Attention ! Si vous vous trouviez en incapacité de travail de longue durée en 2017, il est possible que vous perdiez également le droit au statut social des années qui suivraient éventuellement cette incapacité de travail. Le droit au statut social en cas de maladie de longue durée n’est en effet maintenu que si vous étiez conventionné au moment du commencement de votre incapacité.

 

Comment compenser la perte de cotisation de la part de l’INAMI ? [1]

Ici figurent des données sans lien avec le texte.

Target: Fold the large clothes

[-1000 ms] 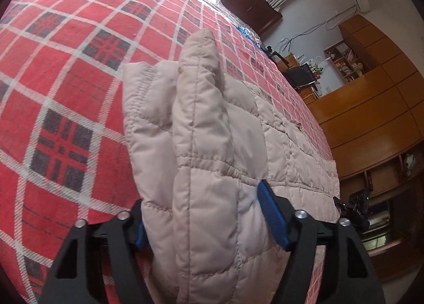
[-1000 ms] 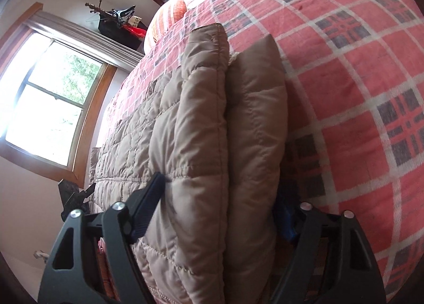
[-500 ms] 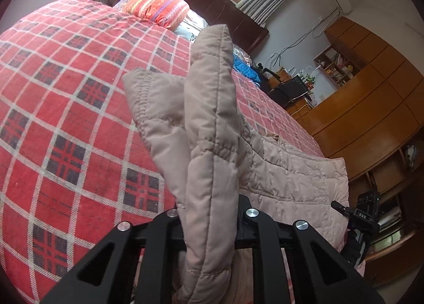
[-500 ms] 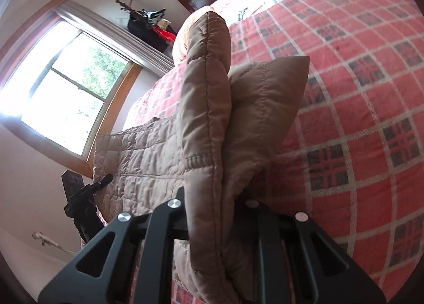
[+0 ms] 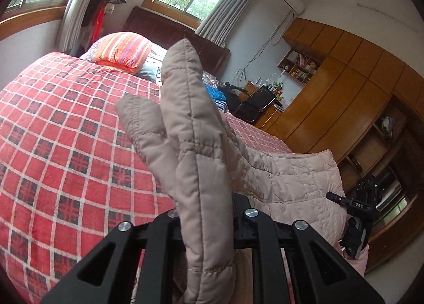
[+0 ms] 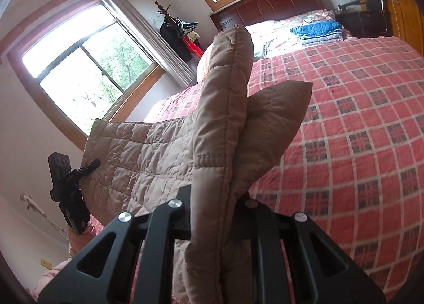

Tarifs libres. Si vous vous déconventionnez pour 2017, vous n’êtes en principe plus lié aux tarifs de l’accord durant cette période et pouvez donc facturer des tarifs libres.

 

Attention : dans un certain nombre de cas, la loi requiert que les médecins déconventionnés s’en tiennent également aux tarifs officiels. Prenons par exemple le service de garde et l’interdiction des suppléments d’honoraires en chambres doubles ou communes pour une hospitalisation classique ou de jour. Parallèlement, l’”institution” dans laquelle vous travaillez, peut également imposer des limites. Prenons par exemple le cas d’un hôpital, d’une policlinique, d’un centre médical, etc.

 

Contrat de pension (sociale). Au sein d’une PLCI (pension libre complémentaire pour indépendants), il est possible de ne rien cotiser durant un an, pour ce qui concerne la partie dédiée à la pension. Le contrat n’est alors pas rompu mais les bénéfices finaux seront naturellement moins élevés que si vous aviez continué à cotiser. En outre, vous serez obligé de continuer à payer au moins une partie de la prime dans le but de conserver ce qu’on appelle vos couvertures sociales (telles celles prévues en cas de décès) qui y sont prévues.

 

Police d’assurance ‘revenus garantis’. Dans le cadre d’une assurance ‘revenus garantis’, le non-versement d’une prime induit la rupture du contrat. Si vous souhaitez être de nouveau assuré plus tard, vous devez alors contracter une toute nouvelle police d’assurance. Conséquence : la prime sera (un rien) plus chère (en raison de votre âge d’affiliation plus avancé) et vous devrez passer un nouvel examen médical, soumis à acceptation. Il ne vous reste donc quasiment pas d’autre choix que de financer la prime avec vos propres fonds, au cours des années durant lesquelles vous serez déconventionné. Cette prime est bel et bien déductible à 100% de vos frais professionnels.

 

Contrat auprès de la caisse de prévoyance. Si jusqu’à présent, vous pouviez prétendre à une cotisation de la part de l’INAMI pour un contrat (chez Amonis ou Curalia) qui investit principalement dans la pension, vous pouvez en principe reporter à plusieurs reprises le versement de la prime normale, étant entendu que vous réalisez que votre capital pension sera un peu moins élevé à la fin. Il n’est cependant pas recommandé de ne rien cotiser du tout car dans ce cas, vous perdez ce qu’on appelle les couvertures de solidarité. Pour éviter cela, vous pouvez verser une prime minimale (de € 100, par exemple). Si, dans le cadre de ce type de caisse (de prévoyance), vous bénéficiez d’un contrat mixte (qui investit également dans des revenus garantis), il vaut certainement mieux continuer à prendre en charge, avec vos propres fonds, cette partie de la prime, de sorte que ce contrat – ou cette partie du contrat – ne fasse pas l’objet d’une rupture.